Overview
In 2022, the launch of OpenAI's chatbot ChatGPT marked a major milestone in the development of artificial intelligence, signaling broad adoption across domains such as entertainment, education, productivity, and healthcare. On February 16, OpenAI announced a new model called Sora. According to OpenAI, Sora can generate up to 60 seconds of video from text prompts, including detailed backgrounds, multi-angle shots, and emotionally expressive characters.
Sora represents an expansion of advanced AI capabilities into the video domain. The model demonstrates progress in understanding and creating complex visual content and raises implications for content production, entertainment, and film industries.
Sora demonstrations
Compilation of Sora demonstration videos released at launch.
01. Foundational reflections on Sora
Humans perceive and recognize the world by collecting and interpreting various types of information, which enables cognition and transformation of the environment. Information exists in many formats, including text, symbols, tables, audio, images, video, and animation.
Sora extends the ability to understand, simulate, and generate aspects of the real world beyond human-only processes. It covers text, images, audio, and video formats that previously required human creation. This expansion suggests substantial changes in how visual and multimodal content can be produced.

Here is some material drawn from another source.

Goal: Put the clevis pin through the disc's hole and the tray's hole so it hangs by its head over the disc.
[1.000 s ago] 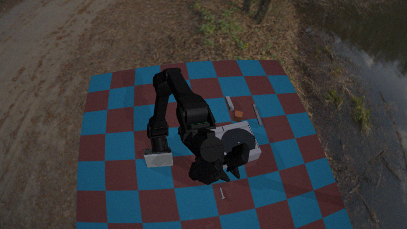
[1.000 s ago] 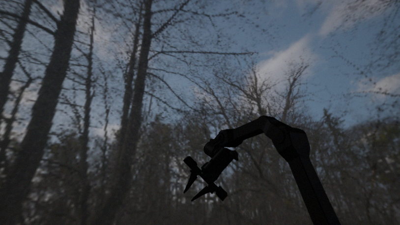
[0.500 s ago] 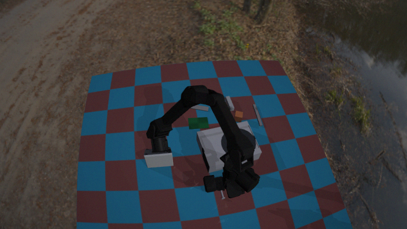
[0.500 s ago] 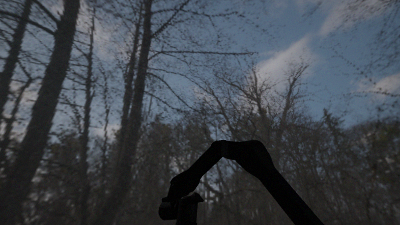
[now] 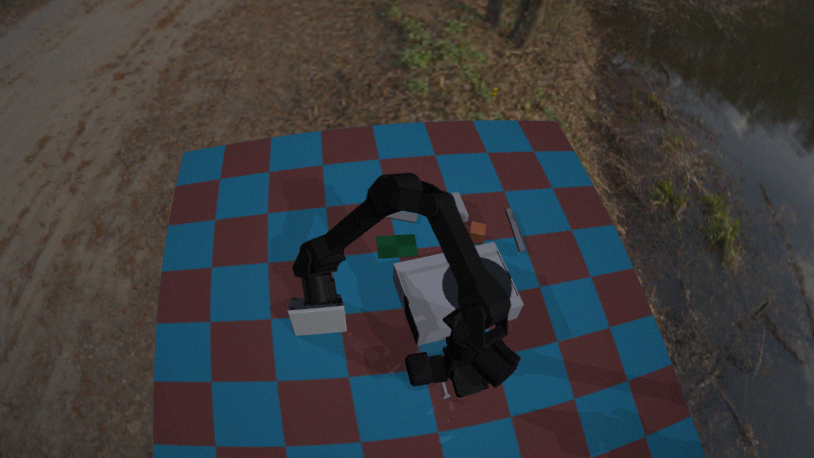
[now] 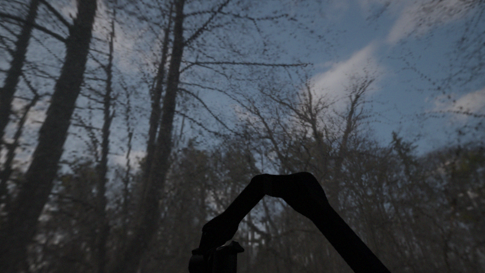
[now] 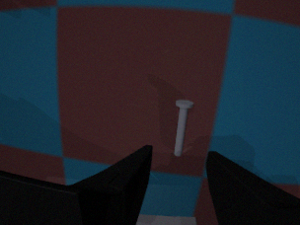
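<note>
So the rimmed steel tray [image 5: 424, 293] is sitting on the checkered table [image 5: 239, 353] [image 7: 143, 59], and the only thing I can make out in it is the wide aluminium disc [image 5: 455, 284], dark and partly hidden under the black arm [image 5: 463, 244] [image 6: 288, 185]. Can't see the holes from here. The clevis pin [image 5: 445, 390] [image 7: 181, 129] isn't in the tray, it's on the table beside it, near the gripper [image 7: 180, 155]. The gripper's partway open with nothing in its grasp. Past the tray there's a green rectangle [image 5: 396, 246] and an orange block [image 5: 477, 230], both outside it.
</note>
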`<act>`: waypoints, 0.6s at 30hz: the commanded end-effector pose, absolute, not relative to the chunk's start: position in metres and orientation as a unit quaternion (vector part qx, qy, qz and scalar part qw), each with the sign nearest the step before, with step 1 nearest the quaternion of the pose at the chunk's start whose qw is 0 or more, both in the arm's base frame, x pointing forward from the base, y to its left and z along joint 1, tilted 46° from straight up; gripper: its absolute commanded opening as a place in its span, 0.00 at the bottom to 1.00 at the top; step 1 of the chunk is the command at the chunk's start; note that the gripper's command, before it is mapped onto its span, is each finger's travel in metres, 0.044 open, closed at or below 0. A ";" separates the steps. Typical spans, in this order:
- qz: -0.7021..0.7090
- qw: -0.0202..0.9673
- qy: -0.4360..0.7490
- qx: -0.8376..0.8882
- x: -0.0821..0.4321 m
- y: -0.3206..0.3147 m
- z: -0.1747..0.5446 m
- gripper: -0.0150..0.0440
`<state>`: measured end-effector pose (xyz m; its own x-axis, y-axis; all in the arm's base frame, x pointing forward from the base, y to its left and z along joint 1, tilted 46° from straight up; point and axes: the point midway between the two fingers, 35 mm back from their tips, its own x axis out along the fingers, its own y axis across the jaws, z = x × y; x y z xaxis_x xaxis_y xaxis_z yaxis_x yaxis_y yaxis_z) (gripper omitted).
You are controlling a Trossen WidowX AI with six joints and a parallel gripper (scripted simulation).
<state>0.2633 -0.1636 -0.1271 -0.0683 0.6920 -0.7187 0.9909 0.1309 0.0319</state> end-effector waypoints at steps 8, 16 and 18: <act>-0.245 0.300 0.691 0.610 0.260 -0.149 -0.141 0.53; -0.245 0.300 0.691 0.610 0.258 -0.140 -0.151 0.53; -0.245 0.300 0.691 0.610 0.258 -0.138 -0.153 0.53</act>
<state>0.2596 -0.1439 -0.1480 -0.0725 0.6909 -0.7193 0.9898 0.1387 0.0336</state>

02. Core technology of large models: machine learning
Large models rely on natural language processing and deep learning. Specifically, they are typically based on the Transformer architecture and trained with large-scale, often unsupervised methods such as autoregressive language modeling and masked language modeling to form large neural network models.
Machine learning is complex in practice. An accessible analogy is to compare it with human learning behavior. Humans often learn by first grasping abstract concepts, which corresponds to feature engineering in machine learning. For example, when learning about triangles in geometry, students first recognize symbols, then learn definitions, properties, and formulas. These conceptual steps are analogous to feature engineering.
Teachers commonly assign homework to reinforce understanding; the process of completing assignments is analogous to training on labeled samples in machine learning. Training data are used to teach models and build the internal representations that capture knowledge.
Students may participate in extra classes or practice exercises to obtain more varied and effective training examples, analogous to augmenting training datasets. Periodic assessments such as weekly quizzes, midterms, and finals serve the same role as test sets in machine learning: evaluating a model's performance. Correct predictions on test data are the end goal of many machine learning activities.
Many computational techniques, including machine learning, are inspired by everyday human activities and practices, and can often be understood through familiar analogies.
Traditional cultural knowledge and wisdom can be transmitted without written language, and this inheritance can be seen as a form of encoded information passed across generations. By analogy, humans have now created successive generations of artificial intelligence built on previous knowledge and practice.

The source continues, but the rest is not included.